As Fig 6A makes clear, the 200 RPM thickness follows an approximately gaussian distribution showing increased variability around the peak (~800 μm). At 1100 RPM, thickness deviates from gaussian with some flattening around the peak (~550 μm). At 2000 RPM, the flattening is more significant and reduces peak thickness to ~460 μm. Moving away from the peak, these profiles become almost identical on both sides.

Similarly, the porosity profiles (Fig 6B) display sensitivity to RPM mainly within the same central region (~-40<z<40 mm). The 200 RPM porosity profile is concave-down where the highest value (~92%) is co-located with the deposition peak (z = 0) and bounded by decreases to ~89% at both edges. At 1100 RPM, porosity remains almost constant (~88–89%) along all axial positions. The porosity profile of 2000 RPM is concave-up and the deposition peak (z = 0) has the lowest porosity (~87%) that rebounds to ~89% at both edges. Notably, the porosity difference between different RPMs is far more pronounced near deposition peaks (z = 0) than the averages (Table 1) suggest.

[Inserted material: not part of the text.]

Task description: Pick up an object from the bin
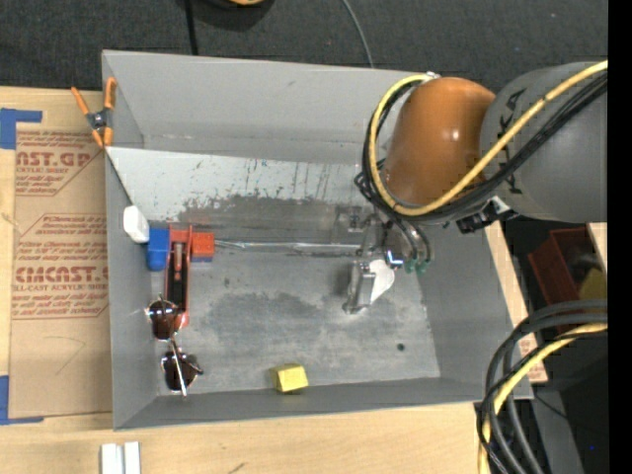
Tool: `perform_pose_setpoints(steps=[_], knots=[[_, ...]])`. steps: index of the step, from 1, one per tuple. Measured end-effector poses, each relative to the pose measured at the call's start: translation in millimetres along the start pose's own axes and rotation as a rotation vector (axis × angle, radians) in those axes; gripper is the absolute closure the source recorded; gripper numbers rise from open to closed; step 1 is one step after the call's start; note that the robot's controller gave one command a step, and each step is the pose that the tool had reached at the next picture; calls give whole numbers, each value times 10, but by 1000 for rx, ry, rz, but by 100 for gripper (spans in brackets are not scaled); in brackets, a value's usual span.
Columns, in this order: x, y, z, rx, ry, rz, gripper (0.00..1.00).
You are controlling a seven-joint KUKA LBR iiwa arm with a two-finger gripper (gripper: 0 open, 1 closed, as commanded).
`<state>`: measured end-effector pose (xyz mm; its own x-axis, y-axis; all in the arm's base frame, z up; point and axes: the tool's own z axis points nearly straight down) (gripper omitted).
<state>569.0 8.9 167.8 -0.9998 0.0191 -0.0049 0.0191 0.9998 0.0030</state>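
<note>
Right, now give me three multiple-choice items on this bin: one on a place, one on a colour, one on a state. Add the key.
1. Where in the bin does the yellow block lie?
A) by the wall at the view's bottom
B) in the top left corner
C) against the view's top wall

2. What colour is the block just below the white thing at the left wall?
A) green
B) blue
C) black

3. How is the yellow block?
A) lifted off the floor
B) stacked on another block
C) lying loose on the floor, apart from the gripper

Key: 1 A, it sits close to the bottom wall, left of the middle. 2 B, the blue block lies right under the white thing. 3 C, bare floor shows between it and the gripper.
</note>
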Motion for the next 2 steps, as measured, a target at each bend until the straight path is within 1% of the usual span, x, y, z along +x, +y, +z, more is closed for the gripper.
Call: perform_pose_setpoints(steps=[1, 2], knots=[[135, -101, 180, 2, -3, 10, 0], [86, -211, 290, -5, -1, 3, 0]])
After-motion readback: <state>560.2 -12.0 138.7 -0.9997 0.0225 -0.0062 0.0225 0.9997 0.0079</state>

Employing Eq (3), variation in pore sizes against axial position predicted with fiber diameter and porosity data are depicted in Fig 7A. Pore sizes are ~26 μm on either end regardless of RPM, but clearly follow the ranked order 200 (~37 μm)>1100 (~25 μm)>2000 (~23 μm) RPM near deposition peaks. The same data for different collector biases derived from our prior work [19] is also included for comparison. The attractive bias clearly has a more pronounced influence: pore size dropped from ~54 (0 kV) to ~19 (-5 kV) μm in the middle of depositions. The distributions of major and minor pore axes directly measured under SEM are summarized in Fig 7B and 7C, respectively. Notably, 200 RPM produces significantly longer ‘tails’ of large pores, especially for the major axes.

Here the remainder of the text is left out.